Since the beginning of the crisis in 2017, this can be considered a breakthrough. Every stakeholder should back the endeavor. We should keep in mind that the Rohingya issue appears to be taking a back seat to other global crises in 2022 and 2023, including the Russia-Ukraine war. Because of the huge political attention in, and donor pledges for, Ukraine, there is a donor scarcity for Rohingyas. Bangladesh, the host country, has received little more than 50% of the required cash in 2022, while donors gave only 60% of the required funding in 2020, down from approximately 72% to 75% two years earlier. As of mid-August, the 2023 Appeal, which asked USD 876 million, was only about 28.9% financed, rendering Rohingya refugees particularly vulnerable this year.
Second, because the Rohingya refugees lack viable economic options, the nearby Rohingya camps may become havens for criminal activity, putting the security of the entire region at risk. The recruitment of refugees by extremist networks is raising increasing concern since it may feed unrest not only in Bangladesh but also throughout the Indo-Pacific region.
Third, around 30,000 Rohingya infants are born in refugee camps in Bangladesh each year on average. As a result, the Rohingya population has risen to around 1.2 million. A new generation of Rohingya children is growing up without a sense of belonging, exacerbating the catastrophe.
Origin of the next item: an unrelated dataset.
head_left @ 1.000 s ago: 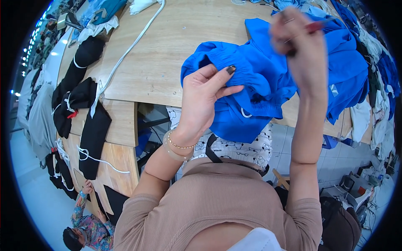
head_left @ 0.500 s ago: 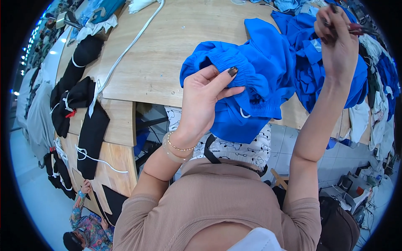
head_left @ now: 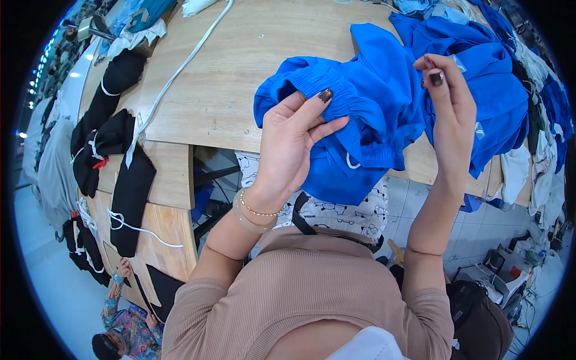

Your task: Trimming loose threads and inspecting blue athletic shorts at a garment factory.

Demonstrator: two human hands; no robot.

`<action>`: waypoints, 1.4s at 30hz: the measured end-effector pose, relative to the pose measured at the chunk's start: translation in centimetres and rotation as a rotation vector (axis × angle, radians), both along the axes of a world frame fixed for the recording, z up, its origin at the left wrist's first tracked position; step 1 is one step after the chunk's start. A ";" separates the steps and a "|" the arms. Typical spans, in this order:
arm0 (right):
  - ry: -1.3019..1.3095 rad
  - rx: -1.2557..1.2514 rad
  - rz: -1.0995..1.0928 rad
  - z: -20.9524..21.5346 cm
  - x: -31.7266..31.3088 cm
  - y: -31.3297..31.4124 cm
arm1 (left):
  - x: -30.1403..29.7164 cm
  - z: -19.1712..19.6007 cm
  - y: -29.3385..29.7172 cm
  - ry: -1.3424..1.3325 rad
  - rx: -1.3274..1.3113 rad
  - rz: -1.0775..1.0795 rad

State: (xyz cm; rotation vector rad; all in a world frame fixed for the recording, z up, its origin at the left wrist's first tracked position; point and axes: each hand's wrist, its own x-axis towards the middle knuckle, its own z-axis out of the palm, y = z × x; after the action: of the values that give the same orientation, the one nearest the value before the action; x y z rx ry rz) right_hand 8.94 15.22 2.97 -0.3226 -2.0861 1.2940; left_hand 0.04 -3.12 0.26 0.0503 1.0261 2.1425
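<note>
Fingers of the left hand point(head_left: 284, 135) pinched a blue garment point(head_left: 387, 75), overhanging the desk point(head_left: 228, 84), by its already gathered band; any work left did not show. To their right, the right hand point(head_left: 451, 99) hung curled, its hold unclear, before more blue cloth point(head_left: 495, 84).

Our left arm point(head_left: 231, 240) bends at the elbow and slants up and inward, its wrist point(head_left: 259, 193) nearly in line with the left hand point(head_left: 287, 135), which is closed in a grip, digits pointing right. Our right arm point(head_left: 439, 198) rises more steeply and reaches slightly further forward. The right hand point(head_left: 453, 108) is raised, with fingers curled toward our left; we cannot tell whether their tips meet.
</note>
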 end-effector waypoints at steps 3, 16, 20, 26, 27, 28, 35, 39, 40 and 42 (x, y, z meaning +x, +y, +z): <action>-0.047 0.093 -0.121 0.5 1.7 -0.9 | 0.0 0.0 0.2 -0.005 0.016 0.010; -0.290 -0.142 0.060 -0.2 0.2 -0.8 | -0.1 -1.0 -0.1 0.072 -0.012 0.016; -0.315 -0.442 0.367 -4.5 -2.1 -0.9 | -0.3 -1.0 -0.5 0.156 -0.107 0.040; -0.195 -0.329 0.290 -0.9 -3.0 0.3 | -0.3 -2.0 -1.0 0.452 -0.338 0.177; -0.158 -0.290 0.321 -0.4 -3.5 0.1 | 0.0 -1.8 -1.0 0.451 -0.337 0.178; -0.125 -0.255 0.317 0.0 -3.9 -0.3 | 0.4 -1.4 -0.8 0.547 -0.348 0.221; -0.259 -0.205 0.563 1.8 -6.4 -4.6 | 0.3 -1.1 -0.7 0.756 -0.426 0.087; 0.100 -0.169 0.279 0.4 -5.9 -4.0 | 0.2 -0.8 -0.9 0.621 -0.358 0.149; 0.089 -0.158 0.181 0.8 -4.8 -3.7 | 0.1 -0.9 -0.9 0.585 -0.327 0.175; -0.225 0.013 0.189 1.9 -2.4 -3.6 | 0.0 -1.0 -1.2 0.592 -0.340 0.169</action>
State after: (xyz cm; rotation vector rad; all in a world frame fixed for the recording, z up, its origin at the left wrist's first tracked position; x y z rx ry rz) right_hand 6.57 11.65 4.85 -0.2824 -2.3604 1.4081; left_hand 0.04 -4.29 -0.71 0.4707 1.7781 2.1155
Fourth, the security situation for Muslims in Rakhine is better than it has ever been. Living conditions, health care, and education have all improved. The number of Muslim-specific educational institutions has grown. After a nine-year hiatus, Sittwe University welcomed 200 Muslim students last year. This year, a large number of Muslim students were accepted. Muslims, too, have access to medical treatment. The Junta government is providing a 'National Verification Card (NVC)' to returnees. Junta's willingness to resolve the situation appears to be improving. Except for Rakhine State, the country has been plagued by severe conflicts between the regime and ethnic groups. Rakhine State is presently better than it has ever been.
In such circumstances, without a doubt, the repatriation procedure should begin immediately. The world community has a primary humanitarian duty to assist the Rohingyas. Though the decades-long antagonism between Rohingya communities and the Myanmar government is unlikely to be erased quickly, the ASEAN, the United Nations, and global and regional entities can all play vital roles in fostering trust between them.
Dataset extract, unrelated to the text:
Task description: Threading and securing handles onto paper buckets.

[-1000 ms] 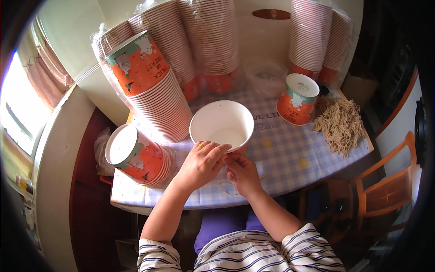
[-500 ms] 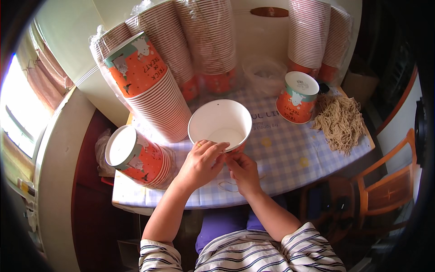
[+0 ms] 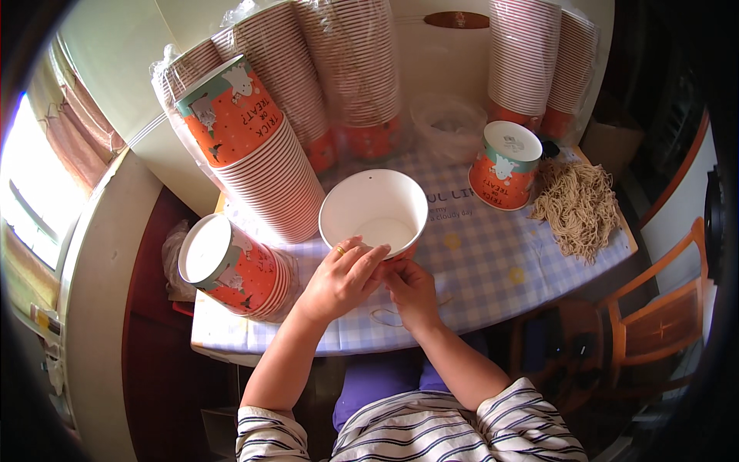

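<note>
A white-lined paper bucket point(image 3: 372, 199) stands mouth up before me, with a small dark hole near its far rim. My left hand point(image 3: 344, 279) grips its near rim, fingers reaching over the edge. Close against it, my right hand point(image 3: 410, 291) is closed in a pinch at the bucket's near outer wall. A thin tan cord point(image 3: 382, 321) curls on the tablecloth below and passes behind my right hand; the pinched part is hidden by the fingers. The fingertips of both hands nearly meet.
A tall stack of orange printed buckets point(image 3: 269, 173) and a shorter tipped stack point(image 3: 239, 269) stand left. Bagged stacks point(image 3: 350, 69) line the back. At right are an upturned bucket point(image 3: 504, 173), a heap of tan cords point(image 3: 577, 208) and a wooden chair point(image 3: 658, 316). A clear plastic tub point(image 3: 448, 127) sits behind.
The hands stay at the bucket's near rim. My left fingers and right hand have shifted very slightly; the bucket has barely moved.
</note>
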`<state>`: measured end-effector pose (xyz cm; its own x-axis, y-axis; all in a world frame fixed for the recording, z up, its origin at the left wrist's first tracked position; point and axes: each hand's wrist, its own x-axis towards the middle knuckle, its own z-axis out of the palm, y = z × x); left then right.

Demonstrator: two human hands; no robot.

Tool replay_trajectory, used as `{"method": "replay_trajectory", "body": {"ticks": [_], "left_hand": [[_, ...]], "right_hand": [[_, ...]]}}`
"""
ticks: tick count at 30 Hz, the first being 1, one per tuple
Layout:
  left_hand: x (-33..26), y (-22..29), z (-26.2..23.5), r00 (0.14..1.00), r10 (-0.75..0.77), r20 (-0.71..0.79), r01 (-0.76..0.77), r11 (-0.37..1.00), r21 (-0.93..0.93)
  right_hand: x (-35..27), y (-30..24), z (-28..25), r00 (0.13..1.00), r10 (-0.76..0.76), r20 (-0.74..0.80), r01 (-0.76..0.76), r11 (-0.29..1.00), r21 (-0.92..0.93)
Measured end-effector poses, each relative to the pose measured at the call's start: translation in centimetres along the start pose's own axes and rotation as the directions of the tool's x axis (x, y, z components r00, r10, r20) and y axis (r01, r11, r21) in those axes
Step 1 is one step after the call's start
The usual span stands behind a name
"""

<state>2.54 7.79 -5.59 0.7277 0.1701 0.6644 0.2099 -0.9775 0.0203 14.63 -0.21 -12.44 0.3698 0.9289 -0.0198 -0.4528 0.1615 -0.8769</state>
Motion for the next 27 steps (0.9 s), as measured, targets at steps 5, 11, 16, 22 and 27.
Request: {"method": "replay_trajectory", "body": {"ticks": [5,11,16,22,27], "left_hand": [[0.0,-0.2,0.1,1.0,0.015,-0.02,-0.015,1.0,0.01],[0.3,-0.2,0.2,0.998,-0.011,-0.06,0.009,1.0,-0.023],[-0.2,-0.3,0.1,0.999,-0.03,-0.019,0.03,0.998,-0.048],[0.0,1.6,-0.8,0.948,-0.173,-0.268,0.164,0.985,-0.058],[-3.8,6.8,2.9,0.853,-0.503,-0.138,0.386,0.786,-0.484]], "right_hand": [[0.2,0.3,-0.1,0.999,-0.05,-0.003,0.05,0.999,-0.021],[0.3,0.3,-0.2,0.999,-0.054,-0.01,0.053,0.997,-0.062],[-0.2,-1.0,0.1,1.0,0.019,-0.021,-0.019,1.0,-0.024],[0.3,-2.2,-3.3,0.976,0.127,0.175,-0.194,0.874,0.446],[1.7,-4.6,-4.4,0.955,0.046,0.293,-0.206,0.815,0.542]]}}
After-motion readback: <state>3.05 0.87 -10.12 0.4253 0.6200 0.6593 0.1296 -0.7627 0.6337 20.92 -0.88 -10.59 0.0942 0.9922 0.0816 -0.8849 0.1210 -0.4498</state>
The international community should send a clear statement that "we are watching the situation in Myanmar, as well as the conduct of the Myanmar Junta towards the Rohingyas." If we can input this and act on it, the ice of mistrust will slowly but surely melt. "The returnee Rohingyas will not be abandoned; they will be observed and their security condition will be monitored"- such a message should be delivered by global actors.
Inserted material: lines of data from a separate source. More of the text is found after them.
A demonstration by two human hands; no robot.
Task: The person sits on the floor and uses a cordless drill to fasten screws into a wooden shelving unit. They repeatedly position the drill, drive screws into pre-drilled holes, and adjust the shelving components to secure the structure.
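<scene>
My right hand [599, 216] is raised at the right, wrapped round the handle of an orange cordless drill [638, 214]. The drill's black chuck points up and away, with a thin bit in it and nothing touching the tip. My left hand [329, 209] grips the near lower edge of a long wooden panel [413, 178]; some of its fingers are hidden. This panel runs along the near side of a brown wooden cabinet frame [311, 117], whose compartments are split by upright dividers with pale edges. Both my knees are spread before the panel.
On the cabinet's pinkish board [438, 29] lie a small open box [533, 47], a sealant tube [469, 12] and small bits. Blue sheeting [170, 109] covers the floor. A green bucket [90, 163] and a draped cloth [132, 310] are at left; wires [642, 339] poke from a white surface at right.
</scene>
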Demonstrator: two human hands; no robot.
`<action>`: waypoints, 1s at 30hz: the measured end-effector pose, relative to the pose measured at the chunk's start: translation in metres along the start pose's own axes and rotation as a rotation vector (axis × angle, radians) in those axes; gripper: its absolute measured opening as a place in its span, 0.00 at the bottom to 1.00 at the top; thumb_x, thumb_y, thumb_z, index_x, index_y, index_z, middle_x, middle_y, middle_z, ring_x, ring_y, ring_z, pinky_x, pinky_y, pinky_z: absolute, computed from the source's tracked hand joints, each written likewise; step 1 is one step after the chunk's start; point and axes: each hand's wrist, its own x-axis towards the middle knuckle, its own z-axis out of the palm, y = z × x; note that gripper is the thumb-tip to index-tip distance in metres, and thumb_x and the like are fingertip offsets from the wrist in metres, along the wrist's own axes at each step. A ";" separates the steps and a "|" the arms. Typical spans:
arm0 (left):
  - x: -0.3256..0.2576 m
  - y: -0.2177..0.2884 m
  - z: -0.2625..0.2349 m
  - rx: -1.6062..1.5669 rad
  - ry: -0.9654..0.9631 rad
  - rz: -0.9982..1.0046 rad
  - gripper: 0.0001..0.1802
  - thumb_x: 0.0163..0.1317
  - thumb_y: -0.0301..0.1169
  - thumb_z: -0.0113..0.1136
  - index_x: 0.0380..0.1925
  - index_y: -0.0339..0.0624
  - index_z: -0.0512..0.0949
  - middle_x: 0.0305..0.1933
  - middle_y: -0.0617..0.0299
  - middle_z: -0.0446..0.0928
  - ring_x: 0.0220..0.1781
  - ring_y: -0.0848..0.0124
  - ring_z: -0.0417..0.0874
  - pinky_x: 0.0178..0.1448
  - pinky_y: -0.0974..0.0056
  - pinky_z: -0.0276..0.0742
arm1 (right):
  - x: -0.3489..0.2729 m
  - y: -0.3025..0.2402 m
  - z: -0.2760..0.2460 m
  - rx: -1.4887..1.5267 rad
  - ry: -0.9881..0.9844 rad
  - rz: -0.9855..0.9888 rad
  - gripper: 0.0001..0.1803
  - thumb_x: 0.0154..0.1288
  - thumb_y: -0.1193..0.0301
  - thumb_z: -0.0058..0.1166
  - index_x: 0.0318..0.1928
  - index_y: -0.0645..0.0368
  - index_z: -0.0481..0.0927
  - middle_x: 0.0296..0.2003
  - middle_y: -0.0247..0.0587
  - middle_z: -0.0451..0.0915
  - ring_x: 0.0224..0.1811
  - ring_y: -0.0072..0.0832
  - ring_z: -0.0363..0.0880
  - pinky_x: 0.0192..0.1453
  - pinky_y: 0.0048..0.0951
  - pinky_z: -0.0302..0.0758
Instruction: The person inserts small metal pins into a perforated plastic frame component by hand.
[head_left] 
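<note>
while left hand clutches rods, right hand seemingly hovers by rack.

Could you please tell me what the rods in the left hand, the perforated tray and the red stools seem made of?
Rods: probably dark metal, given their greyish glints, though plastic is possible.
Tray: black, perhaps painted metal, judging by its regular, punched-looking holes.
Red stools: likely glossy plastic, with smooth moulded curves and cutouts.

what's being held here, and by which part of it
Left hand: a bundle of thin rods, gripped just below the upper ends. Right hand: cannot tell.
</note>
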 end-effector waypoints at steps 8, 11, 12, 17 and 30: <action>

Nobody should attempt to prevent test repatriation. Such mock repatriation will help to identify the issues before embarking on a large-scale repatriation move. This will aid in the development of better planning prior to the start of a full-scale repatriation. This is a litmus test for the international community, right-wing organizations, global actors, and Myanmar parts that must pass with flying colors.